- [WORK REQUIRED]: Every line in the data below from the one containing "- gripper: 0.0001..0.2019" down to the one containing "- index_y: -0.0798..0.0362", both included, must be retyped exactly; no other line is to appear.

- [AVAILABLE DATA]:
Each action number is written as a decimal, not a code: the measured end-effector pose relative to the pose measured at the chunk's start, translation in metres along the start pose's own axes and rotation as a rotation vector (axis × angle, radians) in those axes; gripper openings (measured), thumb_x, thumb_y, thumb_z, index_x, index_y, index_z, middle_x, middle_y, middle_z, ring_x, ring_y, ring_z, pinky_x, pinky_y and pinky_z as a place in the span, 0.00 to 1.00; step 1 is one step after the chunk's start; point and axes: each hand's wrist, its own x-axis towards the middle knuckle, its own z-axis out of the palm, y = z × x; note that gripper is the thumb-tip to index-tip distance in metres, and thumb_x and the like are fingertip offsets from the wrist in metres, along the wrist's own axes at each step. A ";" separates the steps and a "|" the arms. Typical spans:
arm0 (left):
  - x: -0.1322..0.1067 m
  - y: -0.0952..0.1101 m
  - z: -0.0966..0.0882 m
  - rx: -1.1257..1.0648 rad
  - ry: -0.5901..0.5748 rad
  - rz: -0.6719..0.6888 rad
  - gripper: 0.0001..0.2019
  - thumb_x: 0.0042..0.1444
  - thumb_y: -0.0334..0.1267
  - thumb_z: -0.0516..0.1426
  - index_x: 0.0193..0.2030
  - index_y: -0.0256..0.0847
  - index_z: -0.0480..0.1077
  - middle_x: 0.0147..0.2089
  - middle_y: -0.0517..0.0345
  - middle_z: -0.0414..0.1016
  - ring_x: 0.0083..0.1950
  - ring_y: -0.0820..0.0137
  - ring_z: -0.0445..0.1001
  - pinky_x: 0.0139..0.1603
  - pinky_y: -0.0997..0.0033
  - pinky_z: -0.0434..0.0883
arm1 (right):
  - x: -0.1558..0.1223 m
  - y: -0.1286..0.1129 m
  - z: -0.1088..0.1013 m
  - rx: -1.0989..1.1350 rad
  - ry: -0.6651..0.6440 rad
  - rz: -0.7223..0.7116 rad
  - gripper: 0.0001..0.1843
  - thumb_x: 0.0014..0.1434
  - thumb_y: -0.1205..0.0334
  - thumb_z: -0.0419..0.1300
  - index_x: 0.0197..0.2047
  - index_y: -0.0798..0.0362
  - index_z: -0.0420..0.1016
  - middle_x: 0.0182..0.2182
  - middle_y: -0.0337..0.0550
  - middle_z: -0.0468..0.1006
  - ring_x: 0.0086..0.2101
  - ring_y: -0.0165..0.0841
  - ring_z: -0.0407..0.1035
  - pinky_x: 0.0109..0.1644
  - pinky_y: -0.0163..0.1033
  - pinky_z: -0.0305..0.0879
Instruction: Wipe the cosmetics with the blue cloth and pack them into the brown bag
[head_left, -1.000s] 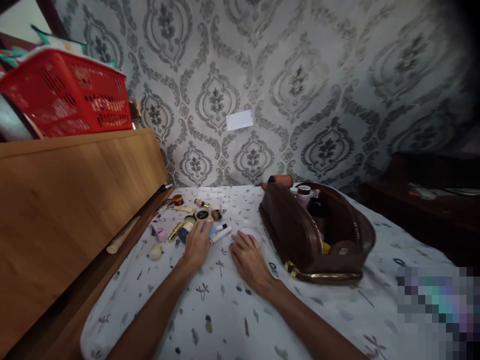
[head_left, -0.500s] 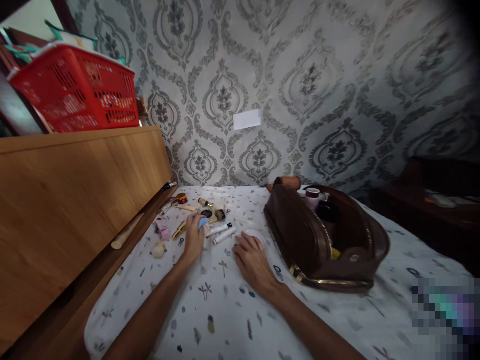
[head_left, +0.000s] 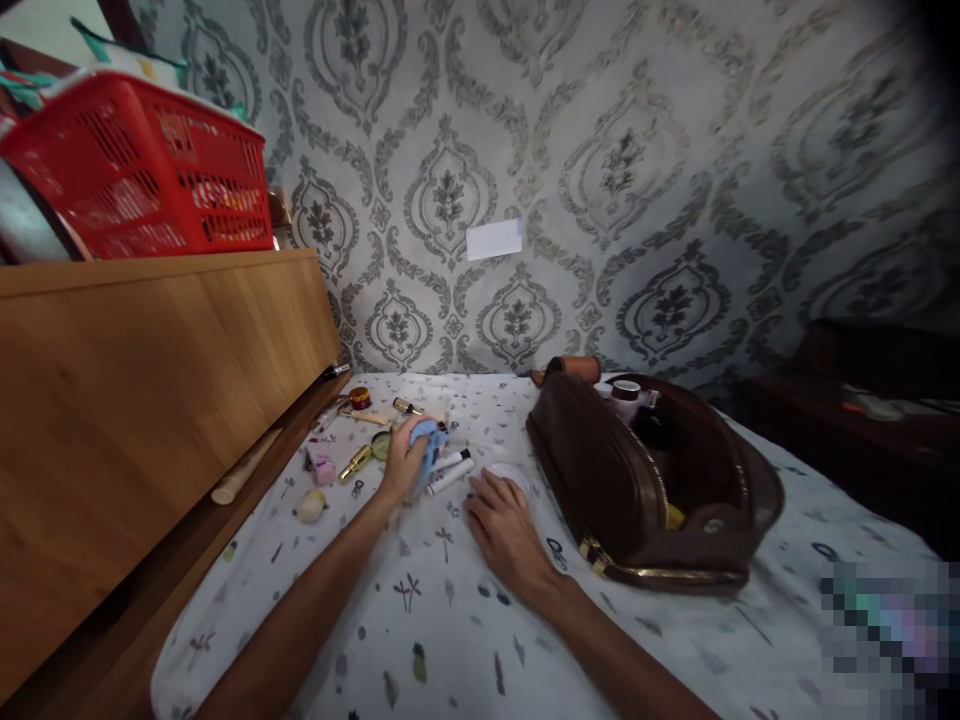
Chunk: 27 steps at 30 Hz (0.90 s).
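In the head view my left hand [head_left: 405, 462] is closed around a crumpled blue cloth [head_left: 427, 440], held among small cosmetics. Just right of it lie two white tubes [head_left: 451, 473], one with a black end. To its left are a gold lipstick-like tube [head_left: 355, 463], a round greenish compact-like thing [head_left: 381, 445], a pink item [head_left: 320, 465] and a cream-coloured rounded piece [head_left: 310, 505]. My right hand [head_left: 510, 530] lies flat, palm down, its fingers resting on a white round disc [head_left: 517, 478], partly hidden beneath them.
An unzipped brown bag [head_left: 600, 470] with jars and bottles inside stands at the right. Behind it lies an orange-brown roll [head_left: 577, 369]. A wooden cabinet [head_left: 165, 370] borders the left, topped by a red basket [head_left: 165, 170]. The patterned sheet [head_left: 420, 610] covers the surface.
My left hand has moved slightly right and up, and more of the blue cloth shows. The round greenish thing beside it is now uncovered. My right hand stays in place.
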 end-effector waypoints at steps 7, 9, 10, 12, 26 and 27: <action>0.041 -0.057 -0.049 0.420 -0.004 -0.156 0.23 0.55 0.24 0.49 0.56 0.39 0.68 0.58 0.46 0.72 0.63 0.57 0.65 0.65 0.52 0.61 | 0.001 -0.002 0.000 0.006 -0.028 0.027 0.11 0.65 0.70 0.53 0.40 0.54 0.78 0.52 0.51 0.76 0.61 0.48 0.59 0.64 0.58 0.53; 0.049 -0.072 -0.060 0.537 -0.073 -0.199 0.26 0.53 0.22 0.50 0.59 0.36 0.66 0.61 0.41 0.69 0.66 0.56 0.62 0.66 0.51 0.60 | 0.001 -0.002 -0.001 0.011 -0.028 0.030 0.11 0.65 0.70 0.53 0.40 0.54 0.78 0.52 0.51 0.76 0.61 0.48 0.59 0.65 0.58 0.52; 0.052 -0.079 -0.064 0.586 -0.117 -0.210 0.27 0.52 0.21 0.51 0.60 0.35 0.65 0.63 0.40 0.68 0.67 0.56 0.62 0.66 0.53 0.60 | 0.001 -0.002 -0.001 0.014 -0.028 0.030 0.11 0.65 0.70 0.53 0.40 0.54 0.78 0.53 0.50 0.76 0.61 0.48 0.59 0.65 0.58 0.52; 0.056 -0.089 -0.071 0.673 -0.213 -0.215 0.29 0.51 0.20 0.52 0.61 0.35 0.64 0.64 0.40 0.67 0.68 0.57 0.61 0.65 0.57 0.61 | 0.001 -0.002 -0.001 0.021 -0.026 0.032 0.11 0.64 0.70 0.54 0.40 0.54 0.78 0.53 0.51 0.76 0.61 0.48 0.59 0.65 0.58 0.52; 0.047 -0.085 -0.099 1.078 -0.518 -0.211 0.11 0.64 0.39 0.55 0.50 0.38 0.72 0.57 0.45 0.70 0.59 0.56 0.69 0.54 0.54 0.71 | 0.000 -0.010 -0.009 -0.001 0.014 -0.066 0.15 0.63 0.72 0.52 0.47 0.54 0.77 0.55 0.55 0.74 0.61 0.48 0.60 0.65 0.61 0.52; 0.044 -0.085 -0.101 1.082 -0.539 -0.222 0.13 0.64 0.40 0.56 0.52 0.38 0.71 0.56 0.47 0.71 0.56 0.59 0.71 0.53 0.54 0.72 | -0.001 -0.014 -0.010 0.011 0.008 -0.107 0.15 0.63 0.72 0.52 0.49 0.55 0.77 0.56 0.54 0.74 0.61 0.47 0.59 0.66 0.60 0.51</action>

- [ANSWER TO THIS EXERCISE]:
  - gripper: 0.0001..0.2019
  - thumb_x: 0.0042..0.1444
  - thumb_y: -0.0334..0.1267
  - thumb_z: -0.0516..0.1426
  - index_x: 0.0193..0.2030
  - index_y: -0.0256..0.0847
  - index_z: -0.0480..0.1077
  - middle_x: 0.0147..0.2089
  - middle_y: -0.0517..0.0345
  - middle_z: -0.0414..0.1016
  - ring_x: 0.0083..0.1950
  - ring_y: -0.0820..0.0137
  - ring_z: -0.0445..0.1001
  - pinky_x: 0.0139..0.1603
  - pinky_y: -0.0997..0.0033
  - pinky_z: -0.0434..0.0883
arm1 (right):
  - x: -0.1558..0.1223 m
  - y: -0.1286..0.1129 m
  - z: -0.1088..0.1013 m
  - rx: -1.0989..1.1350 rad
  - ry: -0.6651..0.6440 rad
  - rz: -0.7223..0.7116 rad
  - gripper: 0.0001..0.1843
  - thumb_x: 0.0014..0.1434
  - thumb_y: -0.1205..0.0334
  - thumb_z: -0.0419..0.1300
  - index_x: 0.0197..0.2047
  - index_y: -0.0798..0.0362

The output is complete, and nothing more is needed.